§ Task objective:
Beneath this task are records; print exactly the stretch of them from the line with "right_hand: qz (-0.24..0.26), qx" through the line with "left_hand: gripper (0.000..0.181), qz", both ends included.
__________________________________________________
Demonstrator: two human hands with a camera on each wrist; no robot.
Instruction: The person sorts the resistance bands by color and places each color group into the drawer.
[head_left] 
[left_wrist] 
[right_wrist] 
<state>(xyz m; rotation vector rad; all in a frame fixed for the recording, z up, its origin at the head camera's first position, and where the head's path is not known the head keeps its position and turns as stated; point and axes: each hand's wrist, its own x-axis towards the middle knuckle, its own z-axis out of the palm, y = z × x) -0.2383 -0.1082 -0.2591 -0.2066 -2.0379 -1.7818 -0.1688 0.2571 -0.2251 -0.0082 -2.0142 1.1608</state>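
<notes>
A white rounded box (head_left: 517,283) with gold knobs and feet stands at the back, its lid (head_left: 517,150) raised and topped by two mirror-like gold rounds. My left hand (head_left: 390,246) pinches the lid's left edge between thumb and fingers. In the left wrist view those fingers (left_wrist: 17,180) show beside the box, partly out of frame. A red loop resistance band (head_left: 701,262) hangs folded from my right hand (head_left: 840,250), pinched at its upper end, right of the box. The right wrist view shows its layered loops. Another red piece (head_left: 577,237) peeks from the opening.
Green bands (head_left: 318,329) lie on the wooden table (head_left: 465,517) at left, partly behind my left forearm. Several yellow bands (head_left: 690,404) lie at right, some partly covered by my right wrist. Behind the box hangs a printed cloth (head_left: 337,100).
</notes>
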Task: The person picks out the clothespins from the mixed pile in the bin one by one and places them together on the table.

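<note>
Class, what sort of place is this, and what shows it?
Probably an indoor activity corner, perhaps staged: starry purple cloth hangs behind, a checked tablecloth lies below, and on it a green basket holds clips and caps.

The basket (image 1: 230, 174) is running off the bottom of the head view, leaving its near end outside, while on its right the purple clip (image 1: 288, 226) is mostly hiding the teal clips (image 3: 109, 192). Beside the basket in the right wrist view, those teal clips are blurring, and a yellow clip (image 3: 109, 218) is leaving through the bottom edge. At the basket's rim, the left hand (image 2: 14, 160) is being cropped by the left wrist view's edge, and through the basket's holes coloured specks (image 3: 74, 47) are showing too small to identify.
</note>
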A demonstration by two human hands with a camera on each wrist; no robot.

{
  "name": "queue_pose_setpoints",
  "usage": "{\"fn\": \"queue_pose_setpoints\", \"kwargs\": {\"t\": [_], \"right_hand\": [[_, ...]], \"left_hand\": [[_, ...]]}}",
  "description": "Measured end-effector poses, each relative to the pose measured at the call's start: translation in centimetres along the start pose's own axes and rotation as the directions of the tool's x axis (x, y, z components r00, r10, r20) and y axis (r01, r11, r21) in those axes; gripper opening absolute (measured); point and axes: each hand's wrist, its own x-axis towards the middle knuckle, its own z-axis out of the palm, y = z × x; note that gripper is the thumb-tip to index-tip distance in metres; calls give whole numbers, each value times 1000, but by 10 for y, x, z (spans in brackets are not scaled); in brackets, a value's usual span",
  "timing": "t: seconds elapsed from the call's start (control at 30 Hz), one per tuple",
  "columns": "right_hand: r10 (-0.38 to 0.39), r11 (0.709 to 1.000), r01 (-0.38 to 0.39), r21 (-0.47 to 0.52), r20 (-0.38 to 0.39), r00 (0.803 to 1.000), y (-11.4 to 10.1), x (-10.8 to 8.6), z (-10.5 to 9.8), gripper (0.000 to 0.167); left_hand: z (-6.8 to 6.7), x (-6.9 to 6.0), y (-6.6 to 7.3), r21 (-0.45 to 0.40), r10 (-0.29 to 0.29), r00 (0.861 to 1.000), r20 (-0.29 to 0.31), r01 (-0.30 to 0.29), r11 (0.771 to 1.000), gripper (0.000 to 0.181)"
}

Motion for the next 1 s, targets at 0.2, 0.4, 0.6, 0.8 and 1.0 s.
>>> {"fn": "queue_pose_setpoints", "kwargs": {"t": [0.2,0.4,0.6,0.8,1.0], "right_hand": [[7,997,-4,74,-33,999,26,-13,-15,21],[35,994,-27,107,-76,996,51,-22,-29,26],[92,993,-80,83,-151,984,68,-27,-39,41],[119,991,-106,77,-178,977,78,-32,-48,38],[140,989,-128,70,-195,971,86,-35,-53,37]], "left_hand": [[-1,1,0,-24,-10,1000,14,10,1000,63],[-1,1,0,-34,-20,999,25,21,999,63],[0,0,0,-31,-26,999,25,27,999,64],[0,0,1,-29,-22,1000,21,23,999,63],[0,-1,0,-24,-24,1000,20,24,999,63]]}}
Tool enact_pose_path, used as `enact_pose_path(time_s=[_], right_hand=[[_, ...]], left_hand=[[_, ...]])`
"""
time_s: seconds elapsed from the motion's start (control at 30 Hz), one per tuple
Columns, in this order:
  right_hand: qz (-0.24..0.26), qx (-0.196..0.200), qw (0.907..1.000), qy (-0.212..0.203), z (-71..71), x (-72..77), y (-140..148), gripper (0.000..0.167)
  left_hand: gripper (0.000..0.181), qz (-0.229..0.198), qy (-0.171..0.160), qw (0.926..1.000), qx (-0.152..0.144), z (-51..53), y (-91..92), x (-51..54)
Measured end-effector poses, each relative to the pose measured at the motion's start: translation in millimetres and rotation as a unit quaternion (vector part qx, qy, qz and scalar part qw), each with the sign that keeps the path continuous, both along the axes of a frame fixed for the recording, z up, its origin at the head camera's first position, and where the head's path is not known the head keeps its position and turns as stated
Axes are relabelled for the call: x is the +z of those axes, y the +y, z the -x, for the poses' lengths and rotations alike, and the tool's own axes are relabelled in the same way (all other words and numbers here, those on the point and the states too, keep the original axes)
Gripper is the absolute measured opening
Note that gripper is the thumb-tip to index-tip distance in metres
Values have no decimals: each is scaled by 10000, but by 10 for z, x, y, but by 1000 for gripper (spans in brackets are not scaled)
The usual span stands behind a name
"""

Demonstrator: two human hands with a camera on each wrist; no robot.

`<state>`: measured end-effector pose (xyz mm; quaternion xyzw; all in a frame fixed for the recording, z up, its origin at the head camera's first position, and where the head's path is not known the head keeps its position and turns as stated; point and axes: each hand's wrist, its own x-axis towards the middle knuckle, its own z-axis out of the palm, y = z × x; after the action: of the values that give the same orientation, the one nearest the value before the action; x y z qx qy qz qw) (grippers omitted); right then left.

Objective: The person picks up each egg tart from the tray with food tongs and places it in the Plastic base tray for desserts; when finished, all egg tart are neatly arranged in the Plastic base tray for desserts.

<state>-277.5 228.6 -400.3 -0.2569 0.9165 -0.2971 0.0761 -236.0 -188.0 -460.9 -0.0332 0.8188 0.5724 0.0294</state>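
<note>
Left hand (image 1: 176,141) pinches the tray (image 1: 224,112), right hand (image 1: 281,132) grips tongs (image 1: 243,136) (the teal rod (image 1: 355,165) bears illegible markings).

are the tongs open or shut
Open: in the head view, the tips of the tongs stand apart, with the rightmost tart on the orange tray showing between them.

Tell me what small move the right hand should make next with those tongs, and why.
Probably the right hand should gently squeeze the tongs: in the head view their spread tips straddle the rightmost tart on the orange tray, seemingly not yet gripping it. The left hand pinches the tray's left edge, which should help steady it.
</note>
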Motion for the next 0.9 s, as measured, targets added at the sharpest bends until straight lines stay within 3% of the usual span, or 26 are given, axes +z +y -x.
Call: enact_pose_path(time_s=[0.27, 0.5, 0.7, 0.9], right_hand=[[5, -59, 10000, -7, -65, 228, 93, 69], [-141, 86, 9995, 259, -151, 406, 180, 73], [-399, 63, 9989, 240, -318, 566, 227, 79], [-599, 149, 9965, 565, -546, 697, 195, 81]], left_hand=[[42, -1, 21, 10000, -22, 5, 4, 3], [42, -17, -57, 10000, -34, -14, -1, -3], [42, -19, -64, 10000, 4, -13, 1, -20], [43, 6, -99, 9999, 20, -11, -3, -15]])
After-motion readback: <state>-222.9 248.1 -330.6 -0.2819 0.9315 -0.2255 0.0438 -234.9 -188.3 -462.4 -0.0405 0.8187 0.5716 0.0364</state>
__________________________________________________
§ Output for this task:
  right_hand: qz (-0.24..0.26), qx (-0.196..0.200), qw (0.907..1.000), qy (-0.212..0.203), z (-71..71), x (-72..77), y (-140..148), gripper (0.000..0.167)
  left_hand: gripper (0.000..0.181), qz (-0.229..0.198), qy (-0.171..0.160), qw (0.926..1.000), qx (-0.152..0.144), z (-51..53), y (-91..92), x (-51..54)

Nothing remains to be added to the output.